- Formats for Encoding Data
- Modes of Dataflow
Applications inevitably change over time. Features are added or modified as new products are launched, user requirements become better understood, or business circumstances change.
When a data format or schema changes, a corresponding change to application code often needs to happen. However, in a large application, code changes often cannot happen instantaneously.
Backward compatibility: Newer code can read data that was written by older code.
Forward compatibility: Older code can read data that was written by newer code.
Backward compatibility is normally not hard to achieve: as author of the newer code, you know the format of data written by older code, and so you can explicitly handle it (if necessary by simply keeping the old code to read the old data).
Forward compatibility can be trickier, because it requires older code to ignore additions made by a newer version of the code.
Formats for Encoding Data
Programs usually work with data in (at least) two different representations:
In memory, data is kept in objects, structs, lists, arrays, hash tables, trees, and so on.

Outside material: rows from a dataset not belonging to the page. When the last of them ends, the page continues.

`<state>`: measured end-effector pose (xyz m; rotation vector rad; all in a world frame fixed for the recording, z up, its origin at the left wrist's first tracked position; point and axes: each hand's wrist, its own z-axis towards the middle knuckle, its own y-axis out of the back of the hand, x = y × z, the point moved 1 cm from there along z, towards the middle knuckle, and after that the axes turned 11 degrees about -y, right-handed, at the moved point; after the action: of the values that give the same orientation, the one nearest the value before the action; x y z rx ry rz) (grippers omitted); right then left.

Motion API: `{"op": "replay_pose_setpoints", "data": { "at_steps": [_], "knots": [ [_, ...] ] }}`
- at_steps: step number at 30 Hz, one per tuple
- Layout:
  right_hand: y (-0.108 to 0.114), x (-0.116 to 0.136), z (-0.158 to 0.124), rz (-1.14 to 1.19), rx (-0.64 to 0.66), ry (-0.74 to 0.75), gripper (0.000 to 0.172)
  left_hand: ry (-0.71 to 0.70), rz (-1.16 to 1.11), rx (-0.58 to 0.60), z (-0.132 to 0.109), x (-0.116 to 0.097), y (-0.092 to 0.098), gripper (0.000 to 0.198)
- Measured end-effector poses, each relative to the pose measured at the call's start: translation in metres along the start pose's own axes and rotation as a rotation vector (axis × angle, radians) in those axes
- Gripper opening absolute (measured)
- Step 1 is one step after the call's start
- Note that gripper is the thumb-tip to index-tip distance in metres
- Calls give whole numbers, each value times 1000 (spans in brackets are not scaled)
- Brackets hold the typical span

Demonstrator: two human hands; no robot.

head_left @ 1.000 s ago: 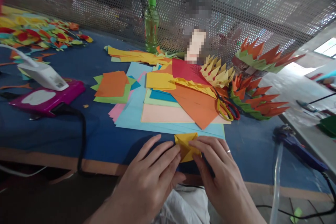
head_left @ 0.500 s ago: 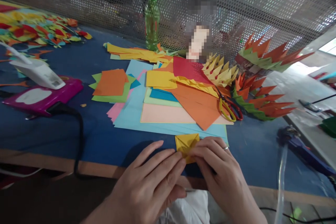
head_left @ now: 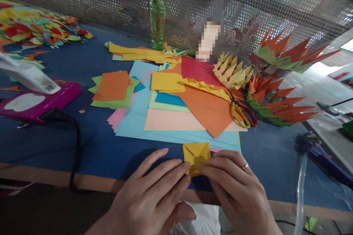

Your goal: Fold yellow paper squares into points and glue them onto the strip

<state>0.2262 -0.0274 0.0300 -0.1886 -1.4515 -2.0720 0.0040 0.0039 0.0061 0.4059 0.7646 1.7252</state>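
A folded yellow paper square point(head_left: 197, 152) is lying on the blue table point(head_left: 104, 147) at the lower centre of the frame, its creases showing. The left hand point(head_left: 154, 187) is lying loosely open, its fingertips touching the square's lower left edge without gripping. The right hand point(head_left: 239, 185), wearing a ring point(head_left: 245, 165), is bending its fingers at the square's right edge; whether it is pinching the paper cannot be told. Coloured sheets point(head_left: 165, 119) are overlapping at frame centre, with scissors point(head_left: 234, 112) lying at their right. Spiky orange-and-green paper pieces point(head_left: 281, 107) are standing at the right. A green bottle point(head_left: 157, 22) is standing at upper centre, a magenta box point(head_left: 62, 99) is sitting at the left, and paper scraps point(head_left: 33, 25) are lying heaped at upper left.
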Motion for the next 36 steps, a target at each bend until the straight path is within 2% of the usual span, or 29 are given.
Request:
{"op": "replay_pose_setpoints", "data": {
  "at_steps": [2, 5, 10, 13, 18, 29, 36],
  "knots": [
    [1, 1, 0, -10, -8, 16, 28, -3, -1, 12, 2, 1, 2, 33],
    [1, 2, -1, -25, -16, 25, 29, -6, -10, 91, 3, 1, 4, 32],
    [0, 1, -2, -12, -14, 25, 28, -9, 39, -33, -6, -1, -3, 40],
    [0, 1, -2, 2, -16, 17, 27, -17, 58, 29, -9, -2, -6, 45],
    [0, 0, -2, 20, -10, -17, 28, 33, 75, 122, -4, -5, -5, 37],
    [-3, 4, 0, 8, -109, -21, 22, 58, 59, 121, -1, -7, -5, 35],
    [-4, 4, -7, -60, -177, -62, 30, 62, 64, 154, -2, -8, -6, 38]
  ]
}}
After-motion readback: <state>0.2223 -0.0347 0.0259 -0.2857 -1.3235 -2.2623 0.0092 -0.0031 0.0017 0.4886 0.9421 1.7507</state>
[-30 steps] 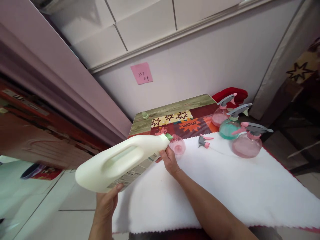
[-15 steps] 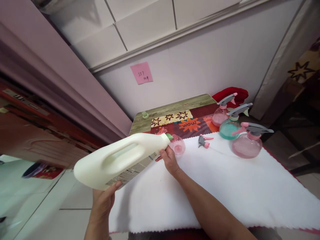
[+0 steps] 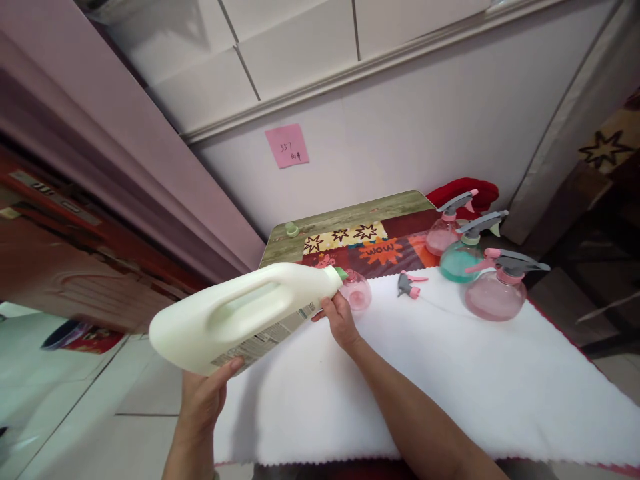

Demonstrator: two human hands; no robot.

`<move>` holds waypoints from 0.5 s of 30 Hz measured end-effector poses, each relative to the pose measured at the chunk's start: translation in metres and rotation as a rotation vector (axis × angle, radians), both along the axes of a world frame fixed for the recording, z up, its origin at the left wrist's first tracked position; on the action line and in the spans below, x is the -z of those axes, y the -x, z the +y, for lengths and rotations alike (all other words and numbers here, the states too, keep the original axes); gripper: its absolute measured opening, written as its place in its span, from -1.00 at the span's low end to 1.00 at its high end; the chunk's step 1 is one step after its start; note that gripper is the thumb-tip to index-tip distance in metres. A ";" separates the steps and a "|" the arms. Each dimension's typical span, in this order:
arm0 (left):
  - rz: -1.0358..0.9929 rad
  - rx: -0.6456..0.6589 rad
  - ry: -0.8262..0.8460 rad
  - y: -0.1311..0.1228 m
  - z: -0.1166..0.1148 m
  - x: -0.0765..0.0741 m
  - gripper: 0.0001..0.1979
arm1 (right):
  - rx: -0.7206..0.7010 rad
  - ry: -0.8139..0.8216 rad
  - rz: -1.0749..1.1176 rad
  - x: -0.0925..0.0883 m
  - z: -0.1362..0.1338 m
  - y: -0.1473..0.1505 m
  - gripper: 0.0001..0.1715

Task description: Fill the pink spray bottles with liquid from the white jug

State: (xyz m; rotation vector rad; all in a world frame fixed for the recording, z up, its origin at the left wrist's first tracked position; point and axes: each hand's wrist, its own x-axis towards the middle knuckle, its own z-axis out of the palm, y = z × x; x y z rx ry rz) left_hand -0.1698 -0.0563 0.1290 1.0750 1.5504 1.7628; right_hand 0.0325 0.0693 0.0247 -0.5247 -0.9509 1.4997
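A large cream-white jug (image 3: 200,327) with a moulded handle and a green spout is tipped to the right, nearly on its side. My left hand (image 3: 210,390) grips it from below near its base, thumb on the label. Close to the neck, my right hand (image 3: 340,320) is closed around its underside. The spout is at the mouth of a small round pink bottle (image 3: 357,297), which stands open on the white cloth and is partly hidden by the jug. A loose grey and pink spray head (image 3: 409,285) lies just right of that bottle.
Three filled spray bottles stand at the right: a pink one (image 3: 495,297), a green one (image 3: 459,260) and another pink one (image 3: 440,237). A green cap (image 3: 292,229) sits on the table's back left corner. White cloth (image 3: 440,360) covers the front, against a wall (image 3: 380,133).
The base end of the jug has risen very slightly, with my left hand moving along. The view has shifted a little; everything else stays put.
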 end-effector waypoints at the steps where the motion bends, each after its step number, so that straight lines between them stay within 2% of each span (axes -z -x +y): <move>1: 0.001 0.004 0.003 0.000 0.000 0.000 -0.12 | -0.001 -0.002 -0.001 0.000 0.000 0.000 -0.37; 10: 0.004 0.003 -0.004 -0.008 -0.003 -0.009 -0.20 | -0.008 -0.009 -0.016 -0.001 0.000 -0.001 -0.39; 15: 0.012 0.019 -0.031 -0.010 -0.002 -0.013 -0.16 | -0.005 -0.001 -0.013 -0.001 0.000 -0.001 -0.39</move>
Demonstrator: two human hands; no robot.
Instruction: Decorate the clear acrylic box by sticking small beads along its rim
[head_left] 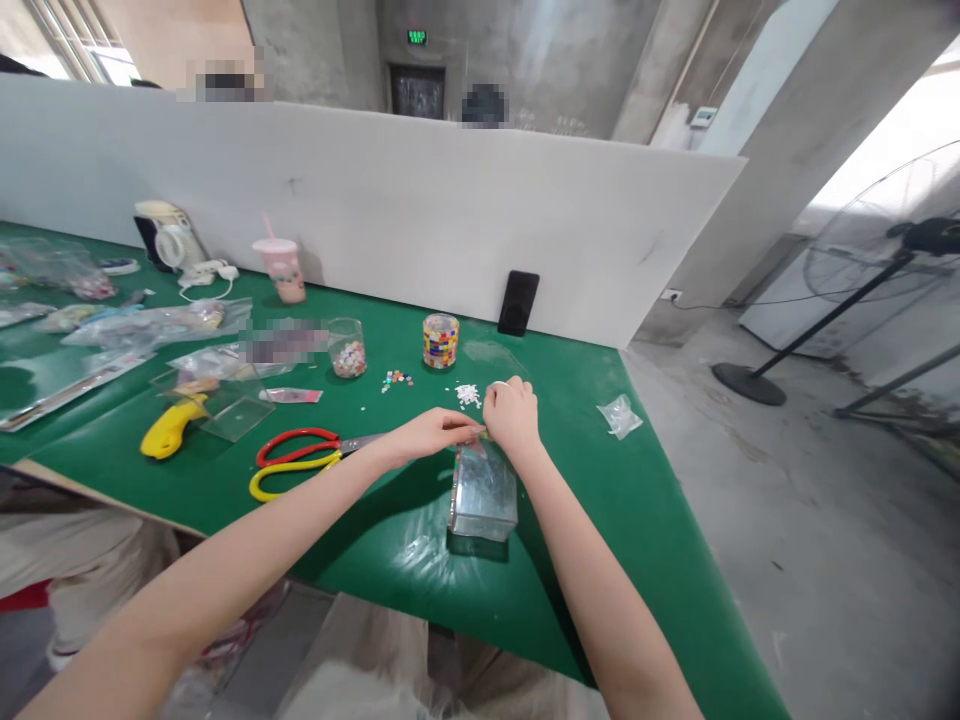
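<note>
Forearms (285, 535) stretch over a green table (592, 540) as a person works two bare hands at the far end of a clear rectangular box (486, 490), set toward the table's front, between the arms. The left hand (439, 432) brings thumb and fingers together at the box's far edge; whether they pinch the wall or a small piece cannot be made out. The right hand (512, 410) is curled just beside it, anything within hidden by the fingers.

Small coloured pieces (454, 480) appear to line the box's left side and could come loose if a fingertip drags across them. The smooth-walled box may slide or tip should one hand press harder than the other; how firmly it rests is hard to tell. Just beyond the hands lies a loose pile of white chips (467, 395), which a stray brush of the knuckles would likely scatter toward the mixed coloured chips (397, 379) on its left.

Red-and-yellow-handled scissors (300, 462) lie with blades aimed at the left wrist, a nick possible if that arm draws back carelessly. A mosaic-covered cup (440, 342) and a clear cup of beads (348, 357) stand farther back, at risk mainly from a wide reach.
</note>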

These data structures are optimized for efficient access and manipulation by the CPU (typically using pointers).
When you want to write data to a file or send it over the network, you have to encode it as some kind of self-contained sequence of bytes (for example, a JSON document). Since a pointer wouldn’t make sense to any other process, this sequence-of-bytes representation looks quite different from the data structures that are normally used in memory.
These encoding libraries are very convenient, because they allow in-memory objects to be saved and restored with minimal additional code.
However, they also have a number of deep problems:
The encoding is often tied to a particular programming language, and reading the data in another language is very difficult.
In order to restore data in the same object types, the decoding process needs to be able to instantiate arbitrary classes.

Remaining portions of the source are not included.